■ Work instructions
Present the following data again exactly as it is shown.
------------------------------
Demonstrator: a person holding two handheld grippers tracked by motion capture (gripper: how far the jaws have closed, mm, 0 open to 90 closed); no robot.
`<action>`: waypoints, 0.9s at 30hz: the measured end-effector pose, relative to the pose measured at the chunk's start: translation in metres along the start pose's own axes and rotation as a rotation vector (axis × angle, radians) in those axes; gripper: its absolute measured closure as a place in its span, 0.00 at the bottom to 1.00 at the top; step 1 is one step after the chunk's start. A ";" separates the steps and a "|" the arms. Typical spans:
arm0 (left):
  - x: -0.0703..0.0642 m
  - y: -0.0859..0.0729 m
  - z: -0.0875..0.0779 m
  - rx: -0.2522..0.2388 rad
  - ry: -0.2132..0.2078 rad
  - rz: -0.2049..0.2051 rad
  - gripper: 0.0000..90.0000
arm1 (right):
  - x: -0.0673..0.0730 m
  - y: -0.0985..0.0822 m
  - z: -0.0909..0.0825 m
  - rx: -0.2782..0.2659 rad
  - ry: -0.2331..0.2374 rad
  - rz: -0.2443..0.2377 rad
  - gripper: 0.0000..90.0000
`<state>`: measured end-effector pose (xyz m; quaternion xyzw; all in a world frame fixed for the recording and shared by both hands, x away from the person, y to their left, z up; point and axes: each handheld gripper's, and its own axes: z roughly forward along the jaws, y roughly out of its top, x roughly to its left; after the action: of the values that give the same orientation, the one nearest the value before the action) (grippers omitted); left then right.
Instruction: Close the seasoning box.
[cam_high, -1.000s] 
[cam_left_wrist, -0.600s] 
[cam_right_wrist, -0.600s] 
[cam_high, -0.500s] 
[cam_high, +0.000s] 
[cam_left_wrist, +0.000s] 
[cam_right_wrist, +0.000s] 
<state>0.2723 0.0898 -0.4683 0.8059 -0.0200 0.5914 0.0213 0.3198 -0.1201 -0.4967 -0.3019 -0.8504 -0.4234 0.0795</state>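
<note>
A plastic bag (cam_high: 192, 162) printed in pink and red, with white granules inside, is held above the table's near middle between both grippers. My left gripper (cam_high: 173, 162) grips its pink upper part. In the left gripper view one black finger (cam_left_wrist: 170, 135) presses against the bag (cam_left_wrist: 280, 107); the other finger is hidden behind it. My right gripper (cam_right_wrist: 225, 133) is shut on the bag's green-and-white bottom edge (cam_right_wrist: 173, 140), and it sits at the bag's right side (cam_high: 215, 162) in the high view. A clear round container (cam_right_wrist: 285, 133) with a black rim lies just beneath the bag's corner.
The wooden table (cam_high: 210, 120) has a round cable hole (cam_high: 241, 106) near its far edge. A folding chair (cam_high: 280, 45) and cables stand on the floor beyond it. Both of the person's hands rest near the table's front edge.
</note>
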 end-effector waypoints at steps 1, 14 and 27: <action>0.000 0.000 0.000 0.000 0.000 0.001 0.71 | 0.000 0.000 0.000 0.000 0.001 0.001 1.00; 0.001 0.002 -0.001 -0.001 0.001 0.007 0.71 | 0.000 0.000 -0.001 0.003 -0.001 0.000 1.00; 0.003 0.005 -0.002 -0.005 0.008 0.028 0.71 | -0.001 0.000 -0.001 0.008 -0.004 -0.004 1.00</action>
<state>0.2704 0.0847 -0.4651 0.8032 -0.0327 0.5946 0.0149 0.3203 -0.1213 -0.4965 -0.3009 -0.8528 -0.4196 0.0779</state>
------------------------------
■ Your response
Demonstrator: a person holding two handheld grippers tracked by motion capture (gripper: how far the jaws have closed, mm, 0 open to 90 closed); no robot.
`<action>`: waypoints, 0.9s at 30hz: the measured end-effector pose, relative to the pose measured at the chunk's start: translation in metres along the start pose's own axes and rotation as a rotation vector (axis × angle, radians) in those axes; gripper: its absolute measured closure as a place in its span, 0.00 at the bottom to 1.00 at the top; step 1 is one step after the chunk's start. A ";" separates the steps and a "|" the arms. Typical spans:
arm0 (left):
  - x: -0.0703..0.0642 m
  - y: -0.0859..0.0729 m
  - z: -0.0875..0.0779 m
  - rx: -0.2522..0.2388 rad
  - ry: -0.2132..0.2078 rad
  - rz: -0.2049..0.2051 rad
  - gripper: 0.0000..90.0000
arm1 (right):
  - x: -0.0673..0.0730 m
  - y: -0.0985..0.0822 m
  - z: -0.0909..0.0825 m
  - rx: -0.2782..0.2659 rad
  - ry: -0.2331..0.2374 rad
  - rz: -0.2443..0.2377 rad
  - gripper: 0.0000..90.0000
`<state>`: measured end-effector pose (xyz m; quaternion xyzw; all in a world frame fixed for the recording and shared by both hands, x away from the person, y to their left, z up; point and axes: each handheld gripper's, and its own axes: z roughly forward along the jaws, y roughly out of its top, x roughly to its left; after the action: of the values that give the same orientation, the one nearest the value before the action) (grippers omitted); left then right.
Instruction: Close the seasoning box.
[cam_high, -1.000s] 
[cam_left_wrist, -0.600s] 
[cam_right_wrist, -0.600s] 
[cam_high, -0.500s] 
[cam_high, +0.000s] 
[cam_left_wrist, +0.000s] 
[cam_right_wrist, +0.000s] 
<state>0.2723 0.0898 -0.4683 0.8059 -0.0200 0.5914 0.0213 0.3198 -0.1201 -0.4967 -0.3019 -0.8504 -0.4234 0.0795</state>
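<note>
A plastic bag (cam_high: 192, 162) printed in pink and red, with white granules inside, is held above the table's near middle between both grippers. My left gripper (cam_high: 173, 162) grips its pink upper part. In the left gripper view one black finger (cam_left_wrist: 170, 135) presses against the bag (cam_left_wrist: 280, 107); the other finger is hidden behind it. My right gripper (cam_right_wrist: 225, 133) is shut on the bag's green-and-white bottom edge (cam_right_wrist: 173, 140), and it sits at the bag's right side (cam_high: 215, 162) in the high view. A clear round container (cam_right_wrist: 285, 133) with a black rim lies just beneath the bag's corner.
The wooden table (cam_high: 210, 120) has a round cable hole (cam_high: 241, 106) near its far edge. A folding chair (cam_high: 280, 45) and cables stand on the floor beyond it. Both of the person's hands rest near the table's front edge.
</note>
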 end-effector waypoints at steps 1, 14 and 27: <action>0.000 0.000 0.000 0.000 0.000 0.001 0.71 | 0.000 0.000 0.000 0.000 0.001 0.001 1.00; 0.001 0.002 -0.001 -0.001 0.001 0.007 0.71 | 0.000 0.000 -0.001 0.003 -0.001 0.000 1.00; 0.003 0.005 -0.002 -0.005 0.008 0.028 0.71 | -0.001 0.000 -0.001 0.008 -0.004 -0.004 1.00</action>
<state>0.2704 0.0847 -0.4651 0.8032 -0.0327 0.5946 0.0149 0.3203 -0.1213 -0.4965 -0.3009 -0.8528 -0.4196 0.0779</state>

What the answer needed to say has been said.